We have a custom carrier board using the Apalis i.MX8 QuadMax 4GB WB IT SOM running a custom yocto image currently based on the 5.15 BSP. We have an intermittent problem on some SOMs where the USB 3503 hub on the SOM will stop working. When that happens, the kernel logs show errors such as:
[ 1.473941] usb 3-1: new high-speed USB device number 2 using ci_hdrc
[ 1.613978] usb 3-1: device descriptor read/64, error -71
[ 1.869956] usb 3-1: device descriptor read/64, error -71
[ 2.105952] usb 3-1: new high-speed USB device number 3 using ci_hdrc
[ 2.245936] usb 3-1: device descriptor read/64, error -71
[ 2.497982] usb 3-1: device descriptor read/64, error -71
[ 2.606010] usb usb3-port1: attempt power cycle
The USB hub and the bluetooth device no longer show up in lsusb
output and we can not connect to bluetooth device anymore. The carrier board has a Nordic nRF52840 based device connected on the USB H2 data pins of the SOM which go to the same hub. When these errors occur, the USB hub does not respond on the I2C bus, and toggling the reset GPIO does not bring it back. A software reset also does not bring the hub back, a power cycle is required.
The issue occurs on some SOMs, about a quarter of the ones we have installed recently. It is very intermittent in the lab setting on those SOMs generally but seems more prevalent in production. We have been running overnight tests that power the board on, wait 5 minutes, and check the lsusb
output, and that fails 3-15 times out of 200 tries. The 5 minute wait is because sometimes the USB hub fails on boot and sometimes fails up to 5 minutes after boot.
Replacing the SOM with a “Good” SOM running the same software image on the same carrier board shows no USB errors.
However, with the “Intermittent” SOM running the Toradex Minimal Reference Yocto image 6.8.0 with roughly the same 5.15 kernel running on our carrier board, we also don’t see the USB issues. And running the Toradex image on the Ixora 1.2 dev board on the “Intermittent” SOM shows no USB errors.
After enough testing with our software on our carrier board, three of the “Intermittent” SOMs have transitioned to “Damaged” SOMs where the USB fails on every boot. In this state, when I install the Toradex reference image and run it on the Ixora dev board, it will show USB errors on every boot also.

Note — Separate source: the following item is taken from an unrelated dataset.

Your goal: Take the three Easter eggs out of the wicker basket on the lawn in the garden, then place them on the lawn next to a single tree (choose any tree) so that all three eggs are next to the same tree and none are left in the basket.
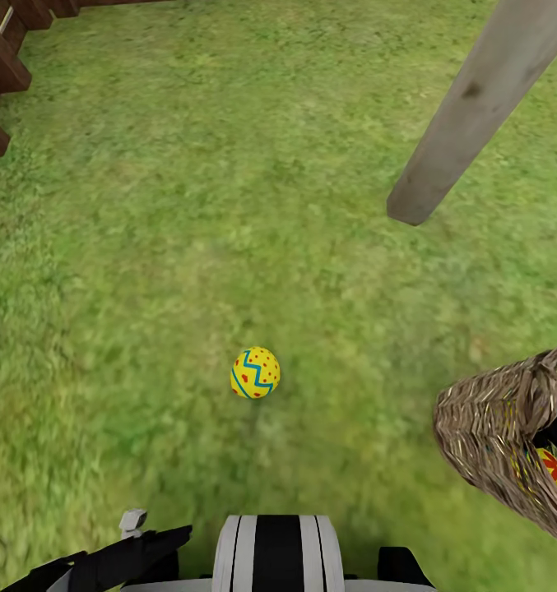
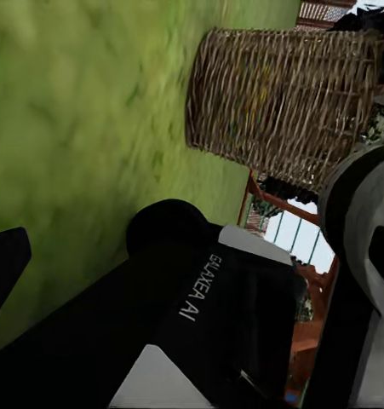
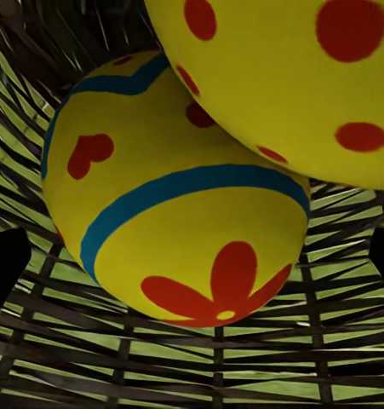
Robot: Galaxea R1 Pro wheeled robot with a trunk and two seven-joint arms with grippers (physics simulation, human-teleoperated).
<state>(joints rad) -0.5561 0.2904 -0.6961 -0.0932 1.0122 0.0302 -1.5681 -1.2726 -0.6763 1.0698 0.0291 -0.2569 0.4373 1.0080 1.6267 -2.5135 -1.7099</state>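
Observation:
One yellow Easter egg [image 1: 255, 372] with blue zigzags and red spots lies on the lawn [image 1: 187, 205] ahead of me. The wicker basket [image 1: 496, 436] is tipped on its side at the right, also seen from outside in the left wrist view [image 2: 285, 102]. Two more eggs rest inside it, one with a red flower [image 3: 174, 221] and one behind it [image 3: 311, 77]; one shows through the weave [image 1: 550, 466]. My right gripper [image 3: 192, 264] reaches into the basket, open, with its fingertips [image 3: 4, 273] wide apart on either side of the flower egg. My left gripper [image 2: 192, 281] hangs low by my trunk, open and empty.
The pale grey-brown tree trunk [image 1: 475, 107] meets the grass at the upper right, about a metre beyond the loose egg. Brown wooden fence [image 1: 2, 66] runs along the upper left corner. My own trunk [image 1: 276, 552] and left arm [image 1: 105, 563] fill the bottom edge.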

In all failure cases the i.MX8QM boots fine and everything works fine except for the USB bus. So there seems to be some hardware and some software component to this. We measured the 1.2V and 3.3V power rails going to the USB 3503 and they looked ok in both the good and bad case, no spikes. Looking for more ideas on what to investigate.
- What could damage the USB 3503 without damaging the CPU or other SOM components?
- What could be different between our image and the reference image that could cause “Intermittent” SOMs to fail with our image but succeed with Toradex image?
- We are not sure if the SOMs are received in an intermittent state or if something we are doing causes it. Is there a good way to investigate the SOMs before putting them into production?
Thanks,
Aaron